|Prosoniq Products is a German software company researching and developing new techniques for audio editing and digital signal processing. During the last eight years we have developed new methods and algorithms that allow new rolex replica and previously unthinkable signal manipulations giving you enhanced access to all specific features of a particular audio recording on your computer.|
Based on the technology of Neural Network processing employed for sound evaluation and processing, traditional analysis methods like the FFT or related transforms including all the negative side effects become almost obsolete in our software. Prosoniq's unique Multiple Component Feature Extraction provides relatively unlimited access to distinct spectral properties as well as to the phase relation and exact frequency of harmonics, formants and temporal sound developments.
The term "Neural Network" is a descriptive synonym for a data structure derived from simplified models of "real", that is organic, connected nerve fibres. Biologists as well as computer scientists have learned that "biological computers", like for example the human brain, have the ability to find and classify even insignificant patterns in large, unstructured data sets. A human is able to recognize the face of a person he/she knows in a large crowd of unknown people within a very short time, even though that person may be viewed under unfavorable conditions, say, with the face half-covered by a hat. The human perception is also able to recognize a single person's face even if the facial expression may vary significantly, thus making a simple comparison of images by straightforward numerical methods impossible.
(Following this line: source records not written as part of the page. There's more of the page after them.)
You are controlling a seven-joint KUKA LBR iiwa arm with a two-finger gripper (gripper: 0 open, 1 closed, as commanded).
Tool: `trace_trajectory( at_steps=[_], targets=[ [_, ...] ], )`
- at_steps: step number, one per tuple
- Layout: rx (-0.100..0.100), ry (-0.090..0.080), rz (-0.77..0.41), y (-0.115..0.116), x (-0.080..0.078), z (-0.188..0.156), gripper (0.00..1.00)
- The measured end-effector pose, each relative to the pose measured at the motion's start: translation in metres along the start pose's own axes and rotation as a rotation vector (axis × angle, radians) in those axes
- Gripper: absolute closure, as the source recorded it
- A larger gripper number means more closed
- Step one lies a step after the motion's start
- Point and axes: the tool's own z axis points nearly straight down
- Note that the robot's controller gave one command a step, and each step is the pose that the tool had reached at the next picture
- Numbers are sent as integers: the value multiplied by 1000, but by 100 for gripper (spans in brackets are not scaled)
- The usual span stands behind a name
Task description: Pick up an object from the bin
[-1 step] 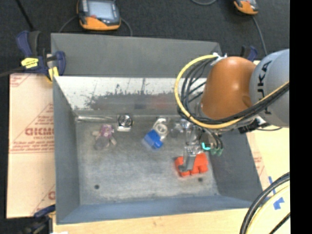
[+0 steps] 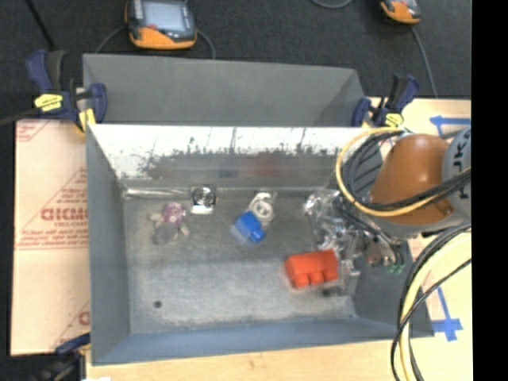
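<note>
— Several small things lie in the bin (image 2: 107,236); which is nearest the fingers (image 2: 343,259)?
— Red block (image 2: 311,269), just beside them; blue piece (image 2: 249,229) and white ring (image 2: 262,207) lie farther off. Whether they're open or closed, I cannot tell.

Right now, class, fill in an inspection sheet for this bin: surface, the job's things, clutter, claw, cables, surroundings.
Surface: grey bin, back wall scuffed.
Job's things: red block at right; blue piece, white ring, shiny round thing, purple toy along the back.
Clutter: nothing seen.
Claw: low beside the red block's right end.
Cables: yellow and black loops on the arm.
Surroundings: two orange gadgets on dark floor.
</note>
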Motion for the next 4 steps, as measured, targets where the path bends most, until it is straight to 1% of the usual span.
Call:
trace_trajectory(
  at_steps=[1, 2, 3, 4],
  targets=[
    [-1, -6, -6, 4, -3, -4, 100],
    [8, -8, -23, 4, -6, -119, 100],
    [4, 4, -226, -3, 28, -94, 100],
    [10, -8, -258, -24, 23, -232, 100]
  ],
)
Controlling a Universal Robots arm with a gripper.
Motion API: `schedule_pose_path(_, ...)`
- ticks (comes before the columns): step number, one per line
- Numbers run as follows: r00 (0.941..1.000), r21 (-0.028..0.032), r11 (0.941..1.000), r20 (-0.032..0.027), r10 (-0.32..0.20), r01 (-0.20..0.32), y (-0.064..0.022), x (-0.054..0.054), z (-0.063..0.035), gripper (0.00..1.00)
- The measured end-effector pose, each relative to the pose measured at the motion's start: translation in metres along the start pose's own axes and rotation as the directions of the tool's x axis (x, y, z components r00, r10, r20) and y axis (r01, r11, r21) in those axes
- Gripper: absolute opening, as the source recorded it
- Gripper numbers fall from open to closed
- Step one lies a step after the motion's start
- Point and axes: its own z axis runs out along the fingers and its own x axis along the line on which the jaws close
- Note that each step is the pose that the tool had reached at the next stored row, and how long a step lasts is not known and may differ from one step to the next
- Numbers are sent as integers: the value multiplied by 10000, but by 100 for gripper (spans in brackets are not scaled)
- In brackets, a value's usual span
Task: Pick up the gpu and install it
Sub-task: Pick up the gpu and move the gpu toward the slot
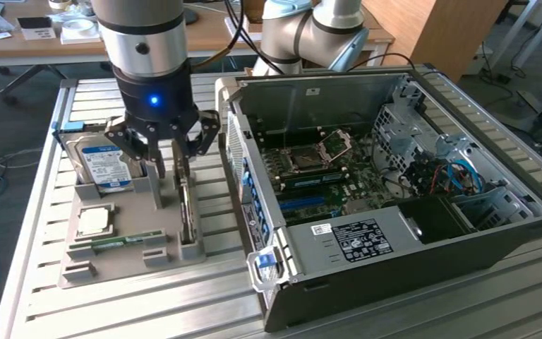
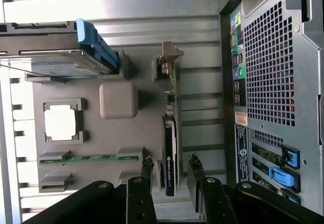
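The gpu (image 2: 170, 153) is seen standing upright on its long edge, slotted into a grey holder tray (image 1: 121, 212) on the counter (image 1: 82, 311). From above it is shown edge-on: a thin green circuit board, a dark face with a small green mark along one half, and a pale silver metal bracket at one end. It is set along the tray's side nearest the open computer case (image 1: 459, 261).

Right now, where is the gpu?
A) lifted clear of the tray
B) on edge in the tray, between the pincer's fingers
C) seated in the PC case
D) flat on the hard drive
B: the gpu stands on edge in the tray, and the open pincer straddles it with gaps on both sides.
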Motion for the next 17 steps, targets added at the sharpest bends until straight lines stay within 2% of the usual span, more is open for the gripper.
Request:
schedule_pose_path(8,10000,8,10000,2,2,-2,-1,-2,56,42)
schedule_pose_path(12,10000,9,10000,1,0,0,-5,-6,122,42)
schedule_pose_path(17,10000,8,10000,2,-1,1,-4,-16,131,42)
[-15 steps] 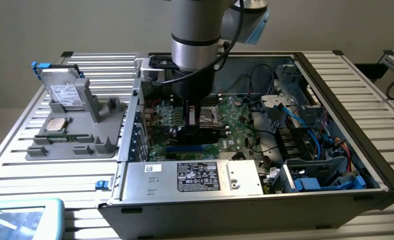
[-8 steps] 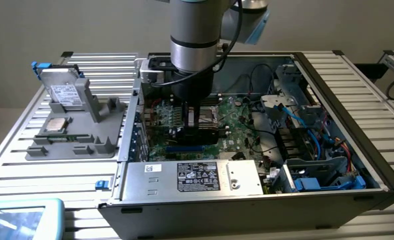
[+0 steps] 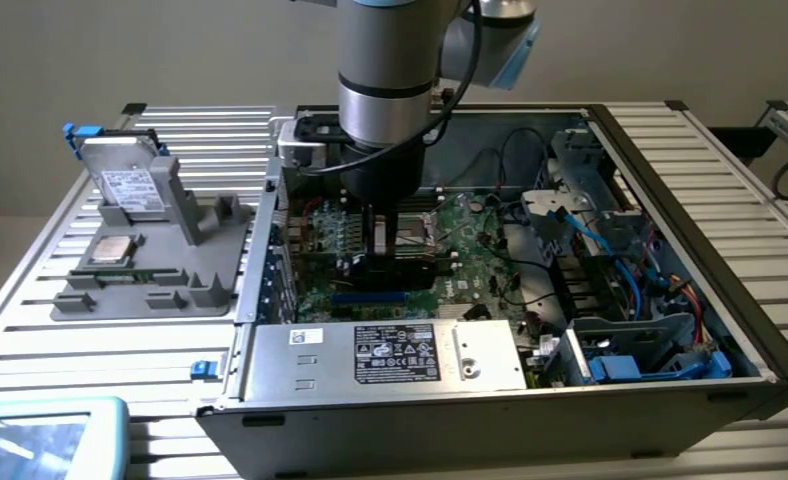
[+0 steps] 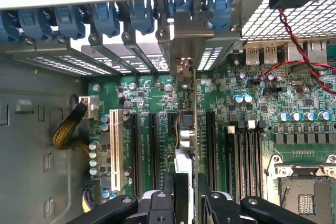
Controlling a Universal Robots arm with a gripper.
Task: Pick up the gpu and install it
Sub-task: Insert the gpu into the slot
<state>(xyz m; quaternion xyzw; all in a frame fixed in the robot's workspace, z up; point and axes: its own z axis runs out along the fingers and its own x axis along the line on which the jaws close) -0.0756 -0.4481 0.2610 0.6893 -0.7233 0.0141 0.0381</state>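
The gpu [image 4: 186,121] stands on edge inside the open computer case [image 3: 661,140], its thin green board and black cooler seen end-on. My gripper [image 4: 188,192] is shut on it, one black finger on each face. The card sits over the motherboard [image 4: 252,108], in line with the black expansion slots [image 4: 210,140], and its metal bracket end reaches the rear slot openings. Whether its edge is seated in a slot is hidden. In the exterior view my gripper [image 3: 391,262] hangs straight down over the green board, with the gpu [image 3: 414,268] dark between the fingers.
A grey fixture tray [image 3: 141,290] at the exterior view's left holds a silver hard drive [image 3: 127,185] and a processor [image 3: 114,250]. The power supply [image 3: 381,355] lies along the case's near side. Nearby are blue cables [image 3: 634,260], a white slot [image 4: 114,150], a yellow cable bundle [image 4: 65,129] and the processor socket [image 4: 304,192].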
The difference between a computer processor and a human brain can also be described in terms of systems architecture: the computer processor is a (albeit presumably very powerful) single processor that processes many different kinds of mathematical operations within a very short time, while our brain consists of many zillions of processors, each with a very limited set of operations and also very limited processing speed, but interwoven in a very complex manner yet not fully understood. This is why a single-processor-system can be a genius in numerical calculations, while a Neural Network (a set of interconnected processors) makes up for the shortcoming of not being numerically exact by having the ability to recognize patterns and generalize "rules" out of a set of examples.
During the last 20 years or so, computer scientists have developed a growing interest in such Neural Networks and various computers have been built to study and develop techniques and practical applications on this basis. Since developing computer hardware and specific Neural Processors is a very time and money-consuming topic, scientists soon came up with the idea of simulating Neural Networks completely in software using standard computer systems. The basic idea of employing the technique of Neural Networks in software is to use a (necessarily very powerful) computer processor to simulate a complex system of interconnected nerve cells (processors) and to study the behaviour of varying network structures to external stimuli.
There are a number of practical solutions, most of which can be found in today's computer science applications: image and speech recognition, optical character recognition, weather forecast, quality measurement as well as even computer games and many more. Artificial Neural Networks, although many million times less powerful than the human brain, can do an extraordinarily good job in identifying and recognizing consistent patterns in a seemingly chaotic set of data.
New transformation methods (as e.g. Prosoniq's MCFE) that provide an increased resolution of audio signal characteristics are the basis of advanced audio-resolving algorithms that make our products powerful sound processing systems. Neural Networks can be used to represent the spectral contents of a sound in a far more precise and (from the view of the human ear and auditory system) "natural" way than "pure technical" procedures as e.g. FFT and related transforms do. Combined with a Neural Network, our products are capable of doing an extraordinary variety of audio signal modifications ranging from post-production of CD-recordings to achieve optimum fidelity to audio signal restoration of historical recordings or restoration from artifacts introduced through telecommunication paths. Both the development of new and fast transformation methods and training sequences for Neural Networks make our products lightning fast and will bring a vast number of algorithms to you in real time. Additionally, we have a specialized set of algorithms that cope with the task of audio signal separation, making it possible to remove environmetal noises (as e.g. broadband spectrum noise, room reflections and reverb a.s.f.) from a particular audio recording. We are continuously developing new algorithms that will accomplish the tasks emerging with the increasing importance of the digital domain in audio signal editing and telecommunication in the future.